With weather that had been cold and overcast for the past week, I was excited on Tuesday to see Wednesday’s forecast looking so good. I lost no time in putting a paddle trip together. With the hundreds of miles of paddling opportunities in Eastern North Carolina, I had a lot of options to choose from. I decided on Blounts Creek, a 14 mile long waterway in Beaufort county. I recruited Morgan, one of my college friends also interning in Washington, to come with me. We left Washington at 1 o’clock Wednesday and reached Cotton Patch Landing, our put in, shortly thereafter.
The sky was blue and the sun was shining on the rippling face of the water as we slid in our kayaks and began paddling away from the landing. The first stretch of the creek is fairly wide, with marshy peninsulas and a large stretch of open water. Several fishing boats were anchored in this area with fishermen lounging on the decks, rod in hand. We soon rounded the first bend in the creek, leaving the fishermen behind as the water became shallower. The banks of the creek were lined with a vast array of vegetation – cypress trees lined the banks, their roots stretching out and submerging in the water. Innumerable shrubs and small trees wove themselves together, creating a wall of foliage on either side of us. We approached a partly submerged log in the water in front of us, and saw several turtles warming themselves in the sun on the elevated portion of the log. The colored striped on their outstretched neck caught our eyes, some yellow, and some orange. All but the largest retreated into the water as we approached. We slowly floated by, only feet from the turtle, trying not to move and expecting it to drop into the water at any moment. It stared us down as we passed, but maintained its ownership of the log.
After rounding another bend in the creek, my eyes were drawn upward to a tree overhanging the water. The sun’s rays reflected off its yellow leaves and gave them a shimmering gold appearance. As we passed under this tree I began to notice young bamboo stalks growing along the sides of the river, the deeper green of their leaves contrasting with the rest of the undergrowth. We suddenly realized that the creek had become much narrower at this point. It had been getting smaller so slowly that we had barely noticed it. We were paddling one in front of the other now, there not being enough space to paddle side by side. Two downed trees that had fallen in the water were slowly getting nearer ahead of us. For a moment it looked like this would be as far as we would go, but I noticed a small almost concealed pathway right next to the bank that was unobstructed, save for a few branches under the water.

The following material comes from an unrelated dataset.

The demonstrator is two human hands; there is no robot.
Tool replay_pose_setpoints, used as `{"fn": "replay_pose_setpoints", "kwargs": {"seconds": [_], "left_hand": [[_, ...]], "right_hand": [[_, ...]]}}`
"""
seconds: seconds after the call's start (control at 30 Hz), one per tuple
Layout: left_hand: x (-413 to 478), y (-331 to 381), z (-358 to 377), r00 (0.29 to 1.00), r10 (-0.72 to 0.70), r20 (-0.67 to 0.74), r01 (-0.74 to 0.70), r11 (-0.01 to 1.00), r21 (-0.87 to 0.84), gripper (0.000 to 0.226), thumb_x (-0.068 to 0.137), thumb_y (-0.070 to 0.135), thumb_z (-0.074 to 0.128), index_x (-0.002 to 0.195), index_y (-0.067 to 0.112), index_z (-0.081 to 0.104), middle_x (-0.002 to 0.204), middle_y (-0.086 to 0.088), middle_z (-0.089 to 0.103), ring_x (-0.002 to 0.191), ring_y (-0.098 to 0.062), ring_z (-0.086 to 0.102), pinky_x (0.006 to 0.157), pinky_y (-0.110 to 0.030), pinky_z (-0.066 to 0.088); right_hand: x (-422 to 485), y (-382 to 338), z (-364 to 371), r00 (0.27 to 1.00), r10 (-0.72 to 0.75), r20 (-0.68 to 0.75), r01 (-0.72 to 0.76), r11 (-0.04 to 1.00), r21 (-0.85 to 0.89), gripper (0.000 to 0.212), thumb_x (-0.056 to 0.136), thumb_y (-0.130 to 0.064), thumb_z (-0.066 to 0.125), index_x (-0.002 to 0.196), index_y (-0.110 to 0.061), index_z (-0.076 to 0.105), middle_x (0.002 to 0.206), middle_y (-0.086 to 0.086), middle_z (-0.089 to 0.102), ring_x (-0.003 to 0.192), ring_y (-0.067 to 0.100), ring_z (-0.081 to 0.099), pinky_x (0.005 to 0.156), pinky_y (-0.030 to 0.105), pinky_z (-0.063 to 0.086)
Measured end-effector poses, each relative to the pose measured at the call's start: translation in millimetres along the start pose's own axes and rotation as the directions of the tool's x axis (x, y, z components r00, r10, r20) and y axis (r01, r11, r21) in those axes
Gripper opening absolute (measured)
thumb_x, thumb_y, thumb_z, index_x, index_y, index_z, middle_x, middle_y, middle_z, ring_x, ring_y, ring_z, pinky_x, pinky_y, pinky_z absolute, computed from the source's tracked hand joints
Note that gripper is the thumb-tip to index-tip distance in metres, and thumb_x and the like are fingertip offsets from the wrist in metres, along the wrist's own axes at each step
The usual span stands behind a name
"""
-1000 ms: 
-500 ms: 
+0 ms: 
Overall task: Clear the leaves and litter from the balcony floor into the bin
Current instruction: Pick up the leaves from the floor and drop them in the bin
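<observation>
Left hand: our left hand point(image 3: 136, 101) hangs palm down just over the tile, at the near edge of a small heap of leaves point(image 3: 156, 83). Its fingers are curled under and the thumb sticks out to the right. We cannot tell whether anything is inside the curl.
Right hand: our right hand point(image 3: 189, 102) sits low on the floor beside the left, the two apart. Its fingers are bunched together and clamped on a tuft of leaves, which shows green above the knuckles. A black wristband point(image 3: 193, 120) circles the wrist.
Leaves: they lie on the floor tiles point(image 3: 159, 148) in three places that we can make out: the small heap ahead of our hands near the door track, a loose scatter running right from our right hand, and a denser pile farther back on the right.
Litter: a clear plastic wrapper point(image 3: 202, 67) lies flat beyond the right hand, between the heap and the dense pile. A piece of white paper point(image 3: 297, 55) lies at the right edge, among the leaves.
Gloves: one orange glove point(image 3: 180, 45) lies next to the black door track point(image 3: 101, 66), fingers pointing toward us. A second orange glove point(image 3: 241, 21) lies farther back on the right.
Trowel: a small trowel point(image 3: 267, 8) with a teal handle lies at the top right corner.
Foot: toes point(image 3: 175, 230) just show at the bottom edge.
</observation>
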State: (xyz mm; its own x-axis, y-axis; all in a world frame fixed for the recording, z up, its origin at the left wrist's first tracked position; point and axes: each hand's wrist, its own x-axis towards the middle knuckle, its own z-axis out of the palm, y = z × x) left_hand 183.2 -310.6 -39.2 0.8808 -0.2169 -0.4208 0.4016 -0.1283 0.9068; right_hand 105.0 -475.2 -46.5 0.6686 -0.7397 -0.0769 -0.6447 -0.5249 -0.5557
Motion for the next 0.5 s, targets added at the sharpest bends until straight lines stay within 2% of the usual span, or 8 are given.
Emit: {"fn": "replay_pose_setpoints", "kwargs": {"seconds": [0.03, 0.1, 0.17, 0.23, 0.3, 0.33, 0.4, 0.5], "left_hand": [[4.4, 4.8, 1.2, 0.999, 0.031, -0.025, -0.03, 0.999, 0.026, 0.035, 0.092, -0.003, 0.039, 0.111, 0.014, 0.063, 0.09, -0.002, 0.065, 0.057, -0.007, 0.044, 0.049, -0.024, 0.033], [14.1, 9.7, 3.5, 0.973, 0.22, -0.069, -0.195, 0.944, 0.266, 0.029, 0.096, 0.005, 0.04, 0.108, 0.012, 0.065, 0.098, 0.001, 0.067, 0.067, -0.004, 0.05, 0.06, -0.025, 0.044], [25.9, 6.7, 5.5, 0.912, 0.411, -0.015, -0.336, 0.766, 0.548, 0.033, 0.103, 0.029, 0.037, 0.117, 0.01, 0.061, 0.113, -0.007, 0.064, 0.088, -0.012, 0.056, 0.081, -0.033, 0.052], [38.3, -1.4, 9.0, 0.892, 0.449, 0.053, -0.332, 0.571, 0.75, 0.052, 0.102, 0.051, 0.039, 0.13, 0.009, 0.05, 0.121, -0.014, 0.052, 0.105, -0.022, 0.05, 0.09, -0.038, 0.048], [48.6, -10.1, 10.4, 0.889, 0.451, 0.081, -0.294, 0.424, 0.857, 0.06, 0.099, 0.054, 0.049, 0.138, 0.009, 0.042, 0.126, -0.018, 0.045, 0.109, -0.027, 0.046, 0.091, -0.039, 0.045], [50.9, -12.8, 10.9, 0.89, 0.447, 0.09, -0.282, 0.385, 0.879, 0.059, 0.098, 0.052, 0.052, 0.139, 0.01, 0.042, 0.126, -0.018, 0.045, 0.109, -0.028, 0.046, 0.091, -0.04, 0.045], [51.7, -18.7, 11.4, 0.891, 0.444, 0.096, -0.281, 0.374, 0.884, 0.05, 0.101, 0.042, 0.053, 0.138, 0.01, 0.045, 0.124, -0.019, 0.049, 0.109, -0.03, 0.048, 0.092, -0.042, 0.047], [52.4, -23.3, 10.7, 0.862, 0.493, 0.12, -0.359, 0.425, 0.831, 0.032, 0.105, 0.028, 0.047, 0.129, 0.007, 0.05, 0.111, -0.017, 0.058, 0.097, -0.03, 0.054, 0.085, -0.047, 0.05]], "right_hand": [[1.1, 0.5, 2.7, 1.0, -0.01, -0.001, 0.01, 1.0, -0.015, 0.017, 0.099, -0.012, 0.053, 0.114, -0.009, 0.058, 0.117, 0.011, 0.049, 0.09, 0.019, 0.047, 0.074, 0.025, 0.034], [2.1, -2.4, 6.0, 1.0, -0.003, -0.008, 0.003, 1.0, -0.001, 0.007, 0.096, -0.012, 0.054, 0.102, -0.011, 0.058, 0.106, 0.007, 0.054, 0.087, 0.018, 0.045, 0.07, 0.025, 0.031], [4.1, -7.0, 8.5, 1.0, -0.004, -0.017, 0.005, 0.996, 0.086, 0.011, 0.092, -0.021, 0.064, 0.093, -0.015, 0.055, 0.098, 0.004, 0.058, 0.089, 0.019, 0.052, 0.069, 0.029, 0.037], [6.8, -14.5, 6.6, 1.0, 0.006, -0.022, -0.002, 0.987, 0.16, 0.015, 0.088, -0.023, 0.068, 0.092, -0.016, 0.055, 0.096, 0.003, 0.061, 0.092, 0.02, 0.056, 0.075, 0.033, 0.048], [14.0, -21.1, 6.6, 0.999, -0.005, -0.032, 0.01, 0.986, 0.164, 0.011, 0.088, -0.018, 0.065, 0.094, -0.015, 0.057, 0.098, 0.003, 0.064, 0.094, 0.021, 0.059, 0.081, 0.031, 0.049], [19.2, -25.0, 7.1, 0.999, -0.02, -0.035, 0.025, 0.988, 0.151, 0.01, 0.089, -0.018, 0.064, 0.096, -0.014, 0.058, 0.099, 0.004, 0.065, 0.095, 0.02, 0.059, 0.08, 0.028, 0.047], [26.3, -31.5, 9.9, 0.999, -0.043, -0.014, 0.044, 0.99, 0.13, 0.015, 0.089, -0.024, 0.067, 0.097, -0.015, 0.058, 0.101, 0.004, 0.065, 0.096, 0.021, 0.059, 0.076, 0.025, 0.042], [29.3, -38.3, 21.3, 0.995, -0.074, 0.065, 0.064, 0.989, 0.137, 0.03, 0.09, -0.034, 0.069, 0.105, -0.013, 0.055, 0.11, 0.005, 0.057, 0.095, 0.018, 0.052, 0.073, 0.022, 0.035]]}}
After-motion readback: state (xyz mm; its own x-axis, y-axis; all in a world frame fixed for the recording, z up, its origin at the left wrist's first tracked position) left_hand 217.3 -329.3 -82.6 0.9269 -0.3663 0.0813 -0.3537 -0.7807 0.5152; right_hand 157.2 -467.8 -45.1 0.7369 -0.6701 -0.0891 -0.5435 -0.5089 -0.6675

We managed to get by the trees following this path and resumed our trek up the creek. It was only a few more minutes before our path was again blocked by a downed tree. This time, there was no pathway around, so we turned and started paddling downstream.
As we paddled back down the creek, everything was so serene it instilled a sense of peace in me. The world seemed to be resting, the silence broken only by the sounds of the insects chirping, a distant bird calling, or the wind rustling through the trees along the banks of the creek. The wind blew across the water in front of me, making ripples along the surface and letting me almost see the breeze as it passed. Since we were moving downstream now, we stopped paddling for a while and drifted with the current. A large tree towered above the rest of the tree line on the shore in front of us. Spanish moss hung from its otherwise bare branches, gently waving in the wind as we paddled by it. As we neared the wide open part of the creek where we started, my attention was drawn to the cypress knees in the shallow water near the bank. The particular group that caught my attention had one that almost looked as if it had been carved. I paddled nearer and thought I could distinguish a perched eagle carved at the top. I concluded after a few more moments that it hadn’t been carved, but I still marveled at how closely it resembled an eagle. Nature is full of natural art, and this was certainly no exception.
The large area of the creek now stretched out before us, the sun’s rays piercing through a dark cloud in the distance. On our right a tiny island appeared that was only a few feet in diameter, and elevated a few feet out of the water. A small tree was the only thing growing on the island. I stopped to look at this curious sight for a moment before paddling onward. A towering tree stood alone on an island in the distance, a large osprey nest nestled in a crook of its branches. Over a dozen hawks were circling over an area in the marsh as we approached Cotton Patch Landing. We watched the birds soaring overhead and drifted the rest of the way until we reached the dock. I would have given a lot at that point to be allowed a few more hours of daylight to paddle the creek and continue exploring the beauties of the creek. It was approaching 5 o’clock however, so we reluctantly got out of our kayaks and strapped them onto the top of the car. Every time I end a paddle, I find myself wanting to go on another trip right away. This trip was no different, and I look forward to continuing my exploration of the many wonders that the waters of Eastern North Carolina are so rich in.